Task statement - Word for word, retype the records below.

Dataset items
===

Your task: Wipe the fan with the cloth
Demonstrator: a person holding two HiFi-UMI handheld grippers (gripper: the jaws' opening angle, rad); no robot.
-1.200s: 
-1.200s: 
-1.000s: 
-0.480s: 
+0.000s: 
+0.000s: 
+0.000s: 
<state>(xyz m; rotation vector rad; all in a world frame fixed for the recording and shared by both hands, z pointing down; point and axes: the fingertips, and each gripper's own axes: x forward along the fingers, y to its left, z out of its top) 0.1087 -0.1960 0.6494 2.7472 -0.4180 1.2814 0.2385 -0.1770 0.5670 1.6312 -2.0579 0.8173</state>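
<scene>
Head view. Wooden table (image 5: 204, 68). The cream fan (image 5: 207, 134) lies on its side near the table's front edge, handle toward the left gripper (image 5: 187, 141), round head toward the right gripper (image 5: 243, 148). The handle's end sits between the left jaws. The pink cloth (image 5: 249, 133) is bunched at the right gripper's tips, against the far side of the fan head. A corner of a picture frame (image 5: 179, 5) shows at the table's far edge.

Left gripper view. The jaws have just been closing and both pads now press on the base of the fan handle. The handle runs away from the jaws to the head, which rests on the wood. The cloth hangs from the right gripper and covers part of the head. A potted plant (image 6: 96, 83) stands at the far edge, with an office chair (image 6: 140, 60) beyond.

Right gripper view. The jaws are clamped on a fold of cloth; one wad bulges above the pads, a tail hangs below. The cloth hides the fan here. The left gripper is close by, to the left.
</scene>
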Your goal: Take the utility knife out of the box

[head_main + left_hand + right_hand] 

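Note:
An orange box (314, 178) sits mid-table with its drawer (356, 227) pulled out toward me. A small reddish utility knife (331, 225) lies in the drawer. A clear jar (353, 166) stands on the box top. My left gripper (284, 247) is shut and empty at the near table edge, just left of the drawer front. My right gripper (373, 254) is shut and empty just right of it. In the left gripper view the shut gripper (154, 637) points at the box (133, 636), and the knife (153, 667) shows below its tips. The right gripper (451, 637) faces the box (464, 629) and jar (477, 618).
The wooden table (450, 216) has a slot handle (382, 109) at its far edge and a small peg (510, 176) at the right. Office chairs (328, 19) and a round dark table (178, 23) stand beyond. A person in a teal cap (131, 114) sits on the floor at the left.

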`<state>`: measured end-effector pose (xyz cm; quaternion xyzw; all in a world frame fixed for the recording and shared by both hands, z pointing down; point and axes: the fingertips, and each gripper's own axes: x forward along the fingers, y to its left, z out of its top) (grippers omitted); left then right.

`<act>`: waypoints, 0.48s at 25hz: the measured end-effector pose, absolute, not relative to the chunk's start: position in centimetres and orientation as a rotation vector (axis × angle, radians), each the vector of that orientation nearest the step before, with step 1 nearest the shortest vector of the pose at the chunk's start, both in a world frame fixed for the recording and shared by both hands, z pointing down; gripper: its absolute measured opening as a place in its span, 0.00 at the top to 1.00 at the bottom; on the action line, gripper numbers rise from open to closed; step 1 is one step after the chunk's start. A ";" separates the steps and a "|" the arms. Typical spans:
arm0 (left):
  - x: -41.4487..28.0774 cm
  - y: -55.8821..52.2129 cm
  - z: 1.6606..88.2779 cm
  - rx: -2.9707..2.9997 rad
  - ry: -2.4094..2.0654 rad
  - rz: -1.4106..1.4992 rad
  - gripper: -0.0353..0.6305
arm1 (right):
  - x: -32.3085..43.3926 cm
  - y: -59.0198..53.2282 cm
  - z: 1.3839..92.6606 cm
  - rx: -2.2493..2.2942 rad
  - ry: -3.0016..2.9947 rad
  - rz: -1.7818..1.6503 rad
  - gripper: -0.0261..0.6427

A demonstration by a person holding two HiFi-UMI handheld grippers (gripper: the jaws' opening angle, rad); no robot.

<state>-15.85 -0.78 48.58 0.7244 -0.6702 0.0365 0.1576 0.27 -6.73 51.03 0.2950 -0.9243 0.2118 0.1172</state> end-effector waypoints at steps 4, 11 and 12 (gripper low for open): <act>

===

Solution -
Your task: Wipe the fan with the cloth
Demonstrator: a person holding two HiFi-UMI handheld grippers (gripper: the jaws' opening angle, rad); no robot.
-1.200s: 
-1.200s: 
-1.000s: 
-0.480s: 
+0.000s: 
+0.000s: 
+0.000s: 
<state>(xyz m; rotation vector rad; all in a world frame fixed for the recording and shared by both hands, z pointing down; point and axes: the fingertips, and each gripper's own axes: x forward along the fingers, y to its left, z out of its top) 0.1087 -0.1960 0.6494 2.7472 -0.4180 1.2814 0.2385 -0.1770 0.5670 1.6312 -2.0579 0.8173</state>
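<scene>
Head view. Wooden table (image 5: 204, 68). The cream fan (image 5: 207, 134) lies on its side near the table's front edge, handle toward the left gripper (image 5: 187, 141), round head toward the right gripper (image 5: 243, 148). The handle's end sits between the left jaws. The pink cloth (image 5: 249, 133) is bunched at the right gripper's tips, against the far side of the fan head. A corner of a picture frame (image 5: 179, 5) shows at the table's far edge.

Left gripper view. The jaws have just been closing and both pads now press on the base of the fan handle. The handle runs away from the jaws to the head, which rests on the wood. The cloth hangs from the right gripper and covers part of the head. A potted plant (image 6: 96, 83) stands at the far edge, with an office chair (image 6: 140, 60) beyond.

Right gripper view. The jaws are clamped on a fold of cloth; one wad bulges above the pads, a tail hangs below. The cloth hides the fan here. The left gripper is close by, to the left.
</scene>
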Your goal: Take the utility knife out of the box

[head_main + left_hand + right_hand] 

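Note:
An orange box (314, 178) sits mid-table with its drawer (356, 227) pulled out toward me. A small reddish utility knife (331, 225) lies in the drawer. A clear jar (353, 166) stands on the box top. My left gripper (284, 247) is shut and empty at the near table edge, just left of the drawer front. My right gripper (373, 254) is shut and empty just right of it. In the left gripper view the shut gripper (154, 637) points at the box (133, 636), and the knife (153, 667) shows below its tips. The right gripper (451, 637) faces the box (464, 629) and jar (477, 618).
The wooden table (450, 216) has a slot handle (382, 109) at its far edge and a small peg (510, 176) at the right. Office chairs (328, 19) and a round dark table (178, 23) stand beyond. A person in a teal cap (131, 114) sits on the floor at the left.
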
`<state>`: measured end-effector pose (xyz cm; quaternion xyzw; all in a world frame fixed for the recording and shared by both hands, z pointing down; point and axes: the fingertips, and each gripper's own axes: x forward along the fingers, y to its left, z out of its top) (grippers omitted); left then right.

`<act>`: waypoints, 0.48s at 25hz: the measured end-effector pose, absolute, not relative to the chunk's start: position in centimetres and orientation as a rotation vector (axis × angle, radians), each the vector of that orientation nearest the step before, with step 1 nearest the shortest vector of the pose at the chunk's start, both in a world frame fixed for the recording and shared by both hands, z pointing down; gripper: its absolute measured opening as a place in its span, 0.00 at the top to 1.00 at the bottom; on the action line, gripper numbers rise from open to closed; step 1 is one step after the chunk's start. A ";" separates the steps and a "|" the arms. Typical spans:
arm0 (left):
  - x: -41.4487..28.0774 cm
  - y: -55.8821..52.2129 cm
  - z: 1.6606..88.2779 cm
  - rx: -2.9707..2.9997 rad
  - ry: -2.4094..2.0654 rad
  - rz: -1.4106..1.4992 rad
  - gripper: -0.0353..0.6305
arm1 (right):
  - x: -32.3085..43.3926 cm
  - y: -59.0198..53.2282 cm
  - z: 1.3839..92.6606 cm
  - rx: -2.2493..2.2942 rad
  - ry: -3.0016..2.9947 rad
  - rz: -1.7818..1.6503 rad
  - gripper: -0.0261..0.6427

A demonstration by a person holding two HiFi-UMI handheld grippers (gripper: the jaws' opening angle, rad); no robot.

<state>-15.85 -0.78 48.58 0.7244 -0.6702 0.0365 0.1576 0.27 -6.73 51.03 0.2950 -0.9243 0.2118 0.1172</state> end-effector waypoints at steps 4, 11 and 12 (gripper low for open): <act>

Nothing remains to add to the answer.